Il cane si chiamava Pepe. «Un mattino l’ho visto morire spiaccicato, proprio qui», la parrucchiera Samuela indica l’asfalto. «E per un mese e mezzo, la pazza è andata a spasso con un carrello della spesa coperto, io dico che dentro c’era proprio il cane, ci giurerei». Il cane, il colbacco, la treccia. Oggetti e animali, quelli restano in mente, niente di più. «Mai visto una signora anziana nell’appartamento sopra il mio», racconta Silvano Frizzolin, condomino del quinto piano. Al sesto, la figlia e la madre. È una casa che mette inquietudine, ci abitò pure Balduccio Di Maggio, il pentito che fece arrestare Totò Riina. L’ascensore non si apre sul pianerottolo, ma direttamente di fronte alle porte degli appartamenti: impossibile incontrarsi, conoscersi. Lo dice anche l’avvocato Eugenio Cerutti, che ha lo studio qui: «Mai saputo niente della madre, e della figlia ricordo solo il cane che sulle scale abbaiava come un forsennato».

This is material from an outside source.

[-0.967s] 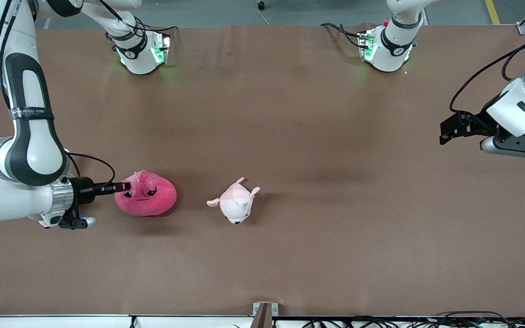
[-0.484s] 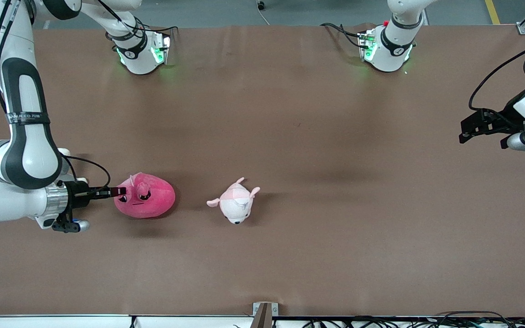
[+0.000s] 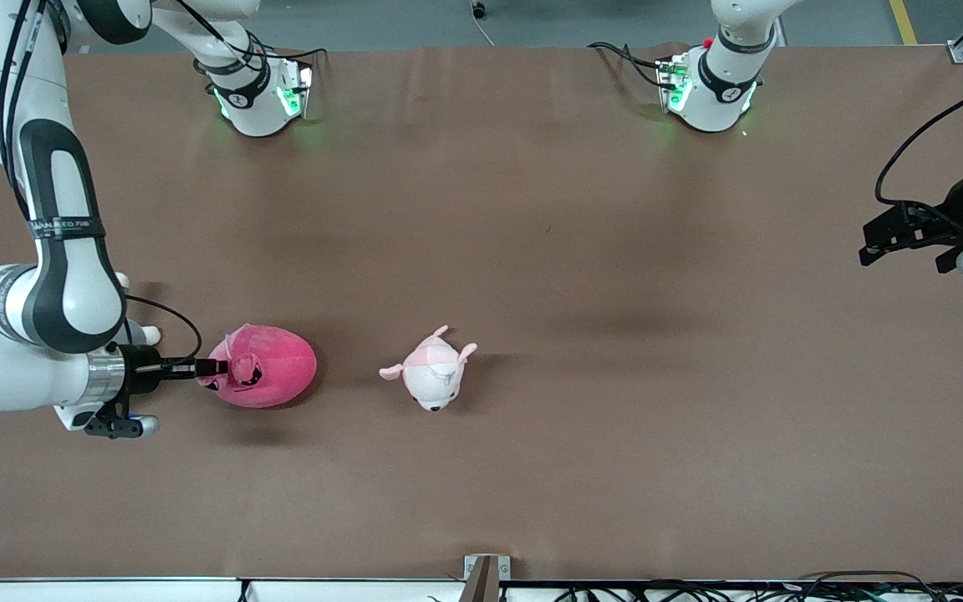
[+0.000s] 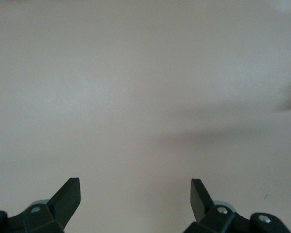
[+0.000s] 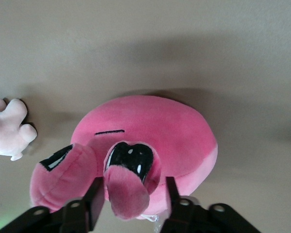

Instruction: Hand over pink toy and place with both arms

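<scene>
The pink toy lies on the brown table toward the right arm's end. My right gripper reaches it from the side, low over the table. In the right wrist view the gripper is shut on a fold of the pink toy beside its black eye, one finger on each side. My left gripper hangs over the left arm's end of the table. It is open and empty, and the left wrist view shows only bare table between its fingers.
A smaller pale pink-and-white plush animal lies beside the pink toy, toward the table's middle; its paw shows in the right wrist view. The two arm bases stand along the table edge farthest from the front camera.
The pink toy has rolled and shifted a little toward the right gripper, its face turning toward the gripper. The left gripper has moved outward toward the table's end.
</scene>
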`<state>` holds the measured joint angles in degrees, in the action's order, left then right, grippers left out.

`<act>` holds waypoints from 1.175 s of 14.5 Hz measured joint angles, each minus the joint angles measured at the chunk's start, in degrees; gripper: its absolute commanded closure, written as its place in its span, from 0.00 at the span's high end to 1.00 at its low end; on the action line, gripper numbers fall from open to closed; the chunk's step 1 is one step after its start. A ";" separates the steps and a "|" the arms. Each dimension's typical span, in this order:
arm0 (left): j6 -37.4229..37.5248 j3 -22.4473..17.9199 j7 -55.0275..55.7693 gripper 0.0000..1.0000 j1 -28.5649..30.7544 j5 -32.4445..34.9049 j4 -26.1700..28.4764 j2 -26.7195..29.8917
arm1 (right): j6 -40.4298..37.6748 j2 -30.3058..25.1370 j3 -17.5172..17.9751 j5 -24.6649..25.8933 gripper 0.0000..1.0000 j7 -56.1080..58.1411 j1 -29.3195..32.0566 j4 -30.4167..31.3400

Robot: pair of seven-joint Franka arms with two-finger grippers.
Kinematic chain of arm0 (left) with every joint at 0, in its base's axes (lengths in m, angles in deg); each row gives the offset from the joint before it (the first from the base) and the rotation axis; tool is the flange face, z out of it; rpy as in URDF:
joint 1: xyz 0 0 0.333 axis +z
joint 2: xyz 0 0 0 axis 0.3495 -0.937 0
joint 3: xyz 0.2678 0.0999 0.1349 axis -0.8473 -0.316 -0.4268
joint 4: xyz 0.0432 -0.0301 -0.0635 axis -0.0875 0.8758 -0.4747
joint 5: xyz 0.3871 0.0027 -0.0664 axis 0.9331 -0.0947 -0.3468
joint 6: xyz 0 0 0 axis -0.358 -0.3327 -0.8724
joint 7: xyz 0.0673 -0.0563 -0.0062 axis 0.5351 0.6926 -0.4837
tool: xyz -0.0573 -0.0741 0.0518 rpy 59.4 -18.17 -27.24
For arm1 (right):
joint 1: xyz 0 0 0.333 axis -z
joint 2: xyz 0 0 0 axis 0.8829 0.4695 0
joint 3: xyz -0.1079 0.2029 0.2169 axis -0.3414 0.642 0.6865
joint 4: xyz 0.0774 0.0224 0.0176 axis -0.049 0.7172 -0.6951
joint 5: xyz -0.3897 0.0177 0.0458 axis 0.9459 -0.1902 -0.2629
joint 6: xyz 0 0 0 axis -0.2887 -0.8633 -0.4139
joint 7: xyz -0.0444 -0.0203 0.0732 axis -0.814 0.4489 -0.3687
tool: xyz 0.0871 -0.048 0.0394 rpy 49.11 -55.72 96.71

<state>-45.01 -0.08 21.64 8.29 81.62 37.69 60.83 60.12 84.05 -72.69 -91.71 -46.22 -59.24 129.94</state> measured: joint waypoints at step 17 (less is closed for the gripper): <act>-0.71 -0.05 -0.01 1.00 1.14 -0.01 1.21 1.53 | -16.71 -20.97 -0.86 14.54 1.00 -9.87 3.33 -8.86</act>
<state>-45.72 -0.13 21.63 9.43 81.61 38.90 62.36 43.41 63.08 -73.55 -77.17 -56.09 -55.91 121.09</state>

Due vite remote, chiuse al mondo. «E mai un rumore dentro la casa, mai una finestra aperta, mai la visita di un medico. In effetti, non si sentiva parlare nessuno, lì dentro». Anna Maria Solito è la vicina della porta accanto. Ma qui, la parola “accanto” significa “a mille miliardi di chilometri”. Un dramma della povertà? Il cervello che si sfarina per troppo dolore? «La signora De Vecchi non ha mai chiesto il sussidio di povertà», dice il sindaco Anna Tinivella. «Tutto registrato, e queste due persone non compaiono negli elenchi». Anche perché la figlia era residente altrove, a Belgirate, e la madre nel milanese. Nessun nome sul campanello, così trascorrono i fantasmi, nessuno li conosce, nessuno li pensa, nessuno se ne occupa, niente parenti, niente amici, niente di niente. «Qualche volta, la figlia si fermava su una panchina al parco e si metteva a cantare», racconta Maria Beltramini, un’altra donna del borgo. E la madre? «Ma chi era la madre?». La madre stava rannicchiata nel congelatore forse comprato apposta, dentro due sacchi della spazzatura, uno bianco e uno verde.
«Ho alzato lo sportello, ho visto il corpo mummificato, si distingueva benissimo la testa, c’era un odore tremendo»: Fabio Bertone è il vigile urbano che ha scoperto il corpo insieme alla giovane collega Chiara Farutta, ancora scossa: «Non dimenticherò questa cosa per tutta la vita, tu pensi che certe cose possano succedere solo nei film americani, e invece».
Adesso la madre è all’obitorio, la figlia è piantonata in ospedale dopo un leggero ictus: sarà denunciata per occultamento di cadavere e truffa, a meno che l’autopsia non dica di più. Vivevano qui dal 2007 ed è come se non ci fossero mai state. Restano solo impressioni, margini di foto sfocate. Restano minuzie. Un cane bianco, un colbacco nero, una treccia. La madre era un fantasma, la figlia dicono esistesse. La sua voce, quando le andava, cantava canzoni.